WHAT IS EXPECTED:
From the first line to the last, repeat the data exactly and drop the pictures.

Source records
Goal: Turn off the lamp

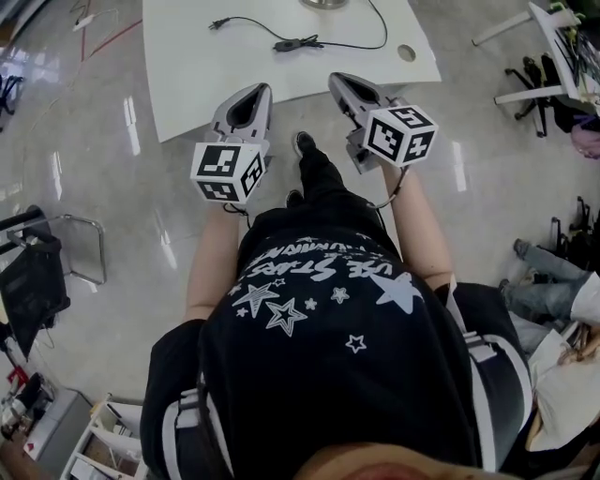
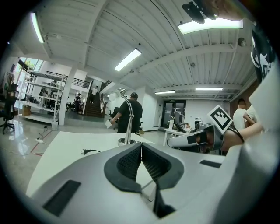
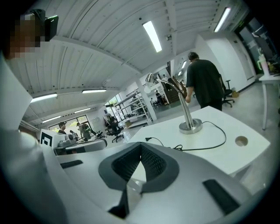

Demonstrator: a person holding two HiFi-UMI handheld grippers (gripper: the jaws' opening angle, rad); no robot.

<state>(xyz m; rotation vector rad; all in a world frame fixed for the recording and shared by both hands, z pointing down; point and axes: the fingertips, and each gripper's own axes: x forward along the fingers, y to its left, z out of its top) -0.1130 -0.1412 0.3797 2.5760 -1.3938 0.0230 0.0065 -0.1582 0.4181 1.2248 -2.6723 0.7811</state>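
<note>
Left gripper [image 1: 255,94] and right gripper [image 1: 342,82]: fingers pinched together, empty, short of worktop [image 1: 187,75]. Lamp [image 3: 190,127] at 12 o'clock. Shirt [image 1: 319,319] print: stars, lettering unreadable.

A tally at the one white surface [image 1: 187,84]
It carries one lamp [image 3: 190,127] and one black cord [image 1: 298,43] with one plug [image 1: 215,23], and it has one round hole [image 1: 406,52]. Two grippers are held before it, the left gripper [image 1: 255,92] and the right gripper [image 1: 341,81]. One person in a dark shirt [image 3: 205,83] stands beyond the lamp.
</note>
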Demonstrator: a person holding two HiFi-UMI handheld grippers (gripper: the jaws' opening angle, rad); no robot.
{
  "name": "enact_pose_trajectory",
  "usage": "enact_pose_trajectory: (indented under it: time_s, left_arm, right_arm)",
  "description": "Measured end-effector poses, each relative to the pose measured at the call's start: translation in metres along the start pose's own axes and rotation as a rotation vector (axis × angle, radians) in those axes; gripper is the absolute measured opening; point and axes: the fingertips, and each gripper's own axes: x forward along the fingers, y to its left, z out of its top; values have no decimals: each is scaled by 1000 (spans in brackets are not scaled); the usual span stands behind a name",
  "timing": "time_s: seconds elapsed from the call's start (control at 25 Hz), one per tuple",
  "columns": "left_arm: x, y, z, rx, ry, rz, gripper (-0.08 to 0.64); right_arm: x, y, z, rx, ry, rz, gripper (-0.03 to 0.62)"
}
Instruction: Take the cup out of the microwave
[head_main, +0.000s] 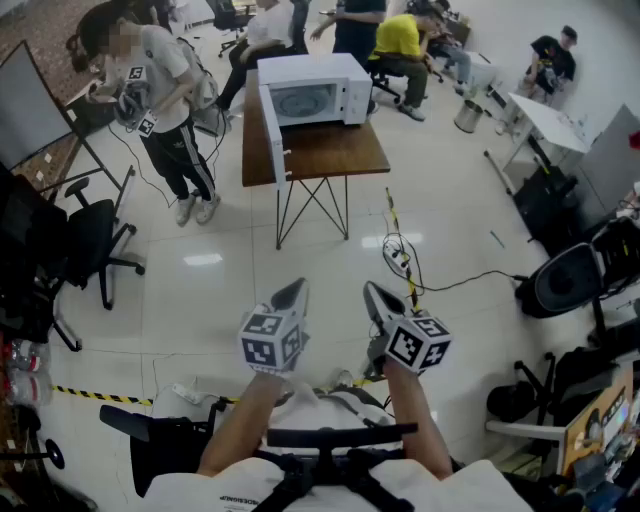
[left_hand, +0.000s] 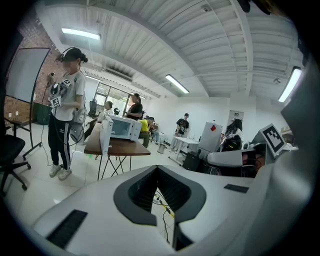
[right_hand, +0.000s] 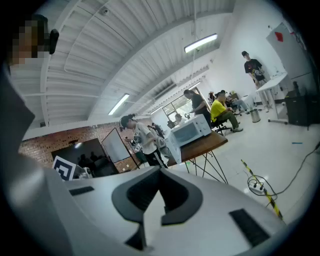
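Observation:
A white microwave stands on a wooden table far ahead, across the floor. Its door hangs open to the left. The cavity is too small and dim to show a cup. My left gripper and right gripper are held side by side close to my body, far short of the table. Both are shut with nothing between the jaws. The microwave shows small beyond the left gripper in the left gripper view. It also appears beyond the right gripper in the right gripper view.
A person stands left of the table holding other grippers. Seated people are behind it. An office chair is at left, and a power strip with cable and yellow-black tape lie on the floor right of my path.

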Motion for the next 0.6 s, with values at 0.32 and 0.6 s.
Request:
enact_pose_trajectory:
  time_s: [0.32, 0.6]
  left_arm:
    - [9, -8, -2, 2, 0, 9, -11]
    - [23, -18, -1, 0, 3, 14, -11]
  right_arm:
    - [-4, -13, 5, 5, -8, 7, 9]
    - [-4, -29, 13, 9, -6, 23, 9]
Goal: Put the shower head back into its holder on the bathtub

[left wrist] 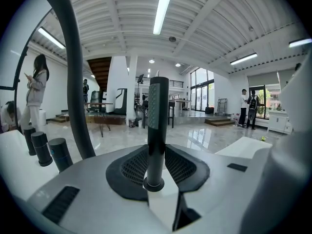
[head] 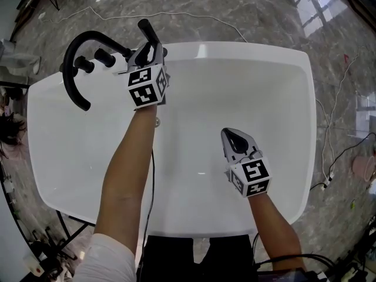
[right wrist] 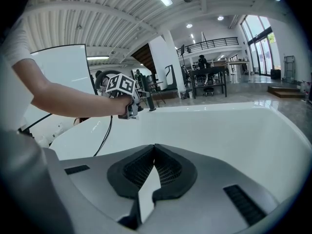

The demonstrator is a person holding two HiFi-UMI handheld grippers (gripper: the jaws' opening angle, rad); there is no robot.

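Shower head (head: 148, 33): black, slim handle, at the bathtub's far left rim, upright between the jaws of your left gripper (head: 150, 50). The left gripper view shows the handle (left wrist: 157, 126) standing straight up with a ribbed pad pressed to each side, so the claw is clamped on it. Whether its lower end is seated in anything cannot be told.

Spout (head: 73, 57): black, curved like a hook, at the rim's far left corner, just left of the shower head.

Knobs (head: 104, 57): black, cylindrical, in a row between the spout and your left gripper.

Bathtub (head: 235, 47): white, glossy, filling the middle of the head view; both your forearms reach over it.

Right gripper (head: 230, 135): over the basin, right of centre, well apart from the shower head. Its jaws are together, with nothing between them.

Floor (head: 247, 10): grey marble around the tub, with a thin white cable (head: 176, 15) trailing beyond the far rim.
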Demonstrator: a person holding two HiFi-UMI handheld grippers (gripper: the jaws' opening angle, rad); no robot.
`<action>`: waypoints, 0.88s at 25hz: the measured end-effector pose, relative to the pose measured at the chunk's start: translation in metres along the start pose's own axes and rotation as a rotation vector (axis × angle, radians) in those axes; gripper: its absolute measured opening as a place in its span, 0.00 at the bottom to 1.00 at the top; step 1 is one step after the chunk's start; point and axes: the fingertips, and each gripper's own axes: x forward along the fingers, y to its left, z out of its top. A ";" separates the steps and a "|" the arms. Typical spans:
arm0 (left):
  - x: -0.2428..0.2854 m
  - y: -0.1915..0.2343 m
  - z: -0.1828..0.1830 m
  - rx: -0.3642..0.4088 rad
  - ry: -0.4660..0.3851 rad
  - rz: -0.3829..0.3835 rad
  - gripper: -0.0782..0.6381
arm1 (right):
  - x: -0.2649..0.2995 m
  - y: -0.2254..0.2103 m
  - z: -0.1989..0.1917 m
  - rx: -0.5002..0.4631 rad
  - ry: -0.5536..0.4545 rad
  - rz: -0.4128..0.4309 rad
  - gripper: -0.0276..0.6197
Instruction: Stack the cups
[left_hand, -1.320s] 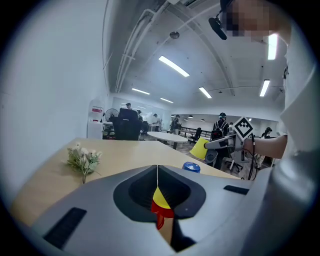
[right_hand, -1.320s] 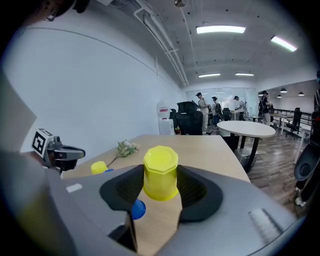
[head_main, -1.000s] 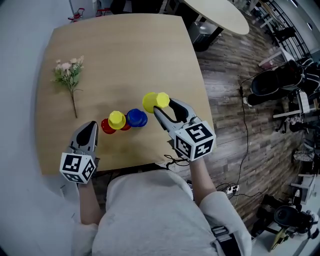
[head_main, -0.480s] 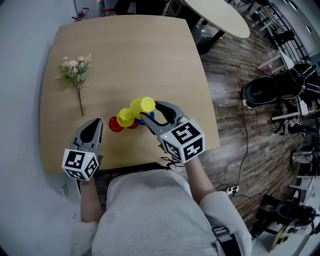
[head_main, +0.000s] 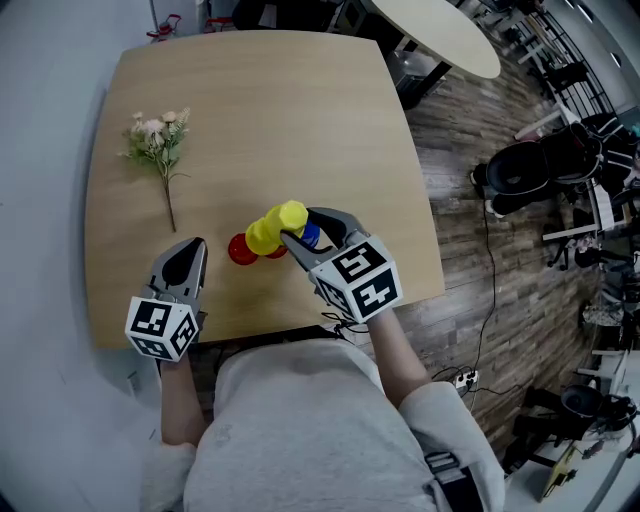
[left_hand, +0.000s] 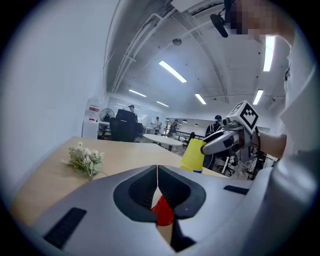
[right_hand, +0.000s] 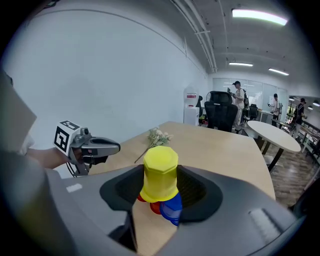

ANSWER BOX:
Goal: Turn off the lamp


Demonstrator: a person holding two HiFi-UMI handheld grippers (gripper: the jaws' opening angle, rad); no robot.

<state>(xyz m; rotation vector rad; all in a world frame fixed for the recording and shared by both hands, z pointing down; point and axes: the fingertips, and each gripper's own axes: x forward along the fingers, y to its left, z out of its top) -0.1130 -0.1412 0.3797 2.5760 -1.3938 0.0230 0.0065 -0.1582 0.4181 1.2248 -2.6723 0.7811</state>
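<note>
Left gripper [image 1: 255,94] and right gripper [image 1: 342,82]: fingers pinched together, empty, short of worktop [image 1: 187,75]. Lamp [image 3: 190,127] at 12 o'clock. Shirt [image 1: 319,319] print: stars, lettering unreadable.

A tally at the one white surface [image 1: 187,84]
It carries one lamp [image 3: 190,127] and one black cord [image 1: 298,43] with one plug [image 1: 215,23], and it has one round hole [image 1: 406,52]. Two grippers are held before it, the left gripper [image 1: 255,92] and the right gripper [image 1: 341,81]. One person in a dark shirt [image 3: 205,83] stands beyond the lamp.
</note>
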Demonstrator: a person holding two HiFi-UMI handheld grippers (gripper: the jaws' opening angle, rad); no robot.
{
  "name": "enact_pose_trajectory",
  "usage": "enact_pose_trajectory: (indented under it: time_s, left_arm, right_arm)",
  "description": "Measured end-effector poses, each relative to the pose measured at the call's start: translation in metres along the start pose's own axes and rotation as a rotation vector (axis × angle, radians) in those axes; gripper is the absolute measured opening; point and axes: the fingertips, and each gripper's own axes: x forward along the fingers, y to its left, z out of its top; values have no decimals: each is scaled by 1000 (spans in brackets are not scaled); the usual span stands behind a name",
  "timing": "time_s: seconds elapsed from the call's start (control at 25 Hz), one per tuple",
  "columns": "left_arm: x, y, z, rx, ry, rz, gripper (-0.08 to 0.64); right_arm: x, y, z, rx, ry, rz, gripper (-0.03 to 0.62)"
}
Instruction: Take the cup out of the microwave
[head_main, +0.000s] 
[left_hand, +0.000s] 
[right_hand, +0.000s] 
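Observation:
A white microwave stands on a wooden table far ahead, across the floor. Its door hangs open to the left. The cavity is too small and dim to show a cup. My left gripper and right gripper are held side by side close to my body, far short of the table. Both are shut with nothing between the jaws. The microwave shows small beyond the left gripper in the left gripper view. It also appears beyond the right gripper in the right gripper view.
A person stands left of the table holding other grippers. Seated people are behind it. An office chair is at left, and a power strip with cable and yellow-black tape lie on the floor right of my path.
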
Motion for the next 0.6 s, with values at 0.32 and 0.6 s.
Request:
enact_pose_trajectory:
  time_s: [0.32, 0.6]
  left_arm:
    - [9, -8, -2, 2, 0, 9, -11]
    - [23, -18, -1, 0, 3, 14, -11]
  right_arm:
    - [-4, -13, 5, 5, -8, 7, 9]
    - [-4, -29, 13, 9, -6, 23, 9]
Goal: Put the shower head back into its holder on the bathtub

[left wrist] 
[head] 
[right wrist] 

The demonstrator is a person holding two HiFi-UMI handheld grippers (gripper: the jaws' opening angle, rad); there is no robot.

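Shower head (head: 148, 33): black, slim handle, at the bathtub's far left rim, upright between the jaws of your left gripper (head: 150, 50). The left gripper view shows the handle (left wrist: 157, 126) standing straight up with a ribbed pad pressed to each side, so the claw is clamped on it. Whether its lower end is seated in anything cannot be told.

Spout (head: 73, 57): black, curved like a hook, at the rim's far left corner, just left of the shower head.

Knobs (head: 104, 57): black, cylindrical, in a row between the spout and your left gripper.

Bathtub (head: 235, 47): white, glossy, filling the middle of the head view; both your forearms reach over it.

Right gripper (head: 230, 135): over the basin, right of centre, well apart from the shower head. Its jaws are together, with nothing between them.

Floor (head: 247, 10): grey marble around the tub, with a thin white cable (head: 176, 15) trailing beyond the far rim.
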Demonstrator: a person holding two HiFi-UMI handheld grippers (gripper: the jaws' opening angle, rad); no robot.
`<action>`: waypoints, 0.88s at 25hz: the measured end-effector pose, relative to the pose measured at the chunk's start: translation in metres along the start pose's own axes and rotation as a rotation vector (axis × angle, radians) in those axes; gripper: its absolute measured opening as a place in its span, 0.00 at the bottom to 1.00 at the top; step 1 is one step after the chunk's start; point and axes: the fingertips, and each gripper's own axes: x forward along the fingers, y to its left, z out of its top. A ";" separates the steps and a "|" the arms. Typical spans:
arm0 (left):
  - x: -0.2428..0.2854 m
  - y: -0.1915..0.2343 m
  - z: -0.1828..0.1830 m
  - rx: -0.3642..0.4088 rad
  - ry: -0.4660..0.3851 rad
  - rz: -0.3829..0.3835 rad
  - gripper: -0.0782..0.6381
arm1 (right):
  - x: -0.2649..0.2995 m
  - y: -0.2254..0.2103 m
  - z: -0.1989..0.1917 m
  - rx: -0.5002..0.4631 rad
  - ry: -0.5536..0.4545 rad
  - rz: -0.4128..0.4309 rad
  - gripper: -0.0276..0.6197
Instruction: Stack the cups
[left_hand, -1.320s] 
[right_hand, -1.320s] 
[head_main, -1.000s] 
[head_main, -0.480s] 
[head_main, +0.000s] 
[left_hand, +0.000s] 
[right_hand, +0.000s] 

Work on this exercise is complete, and nothing remains.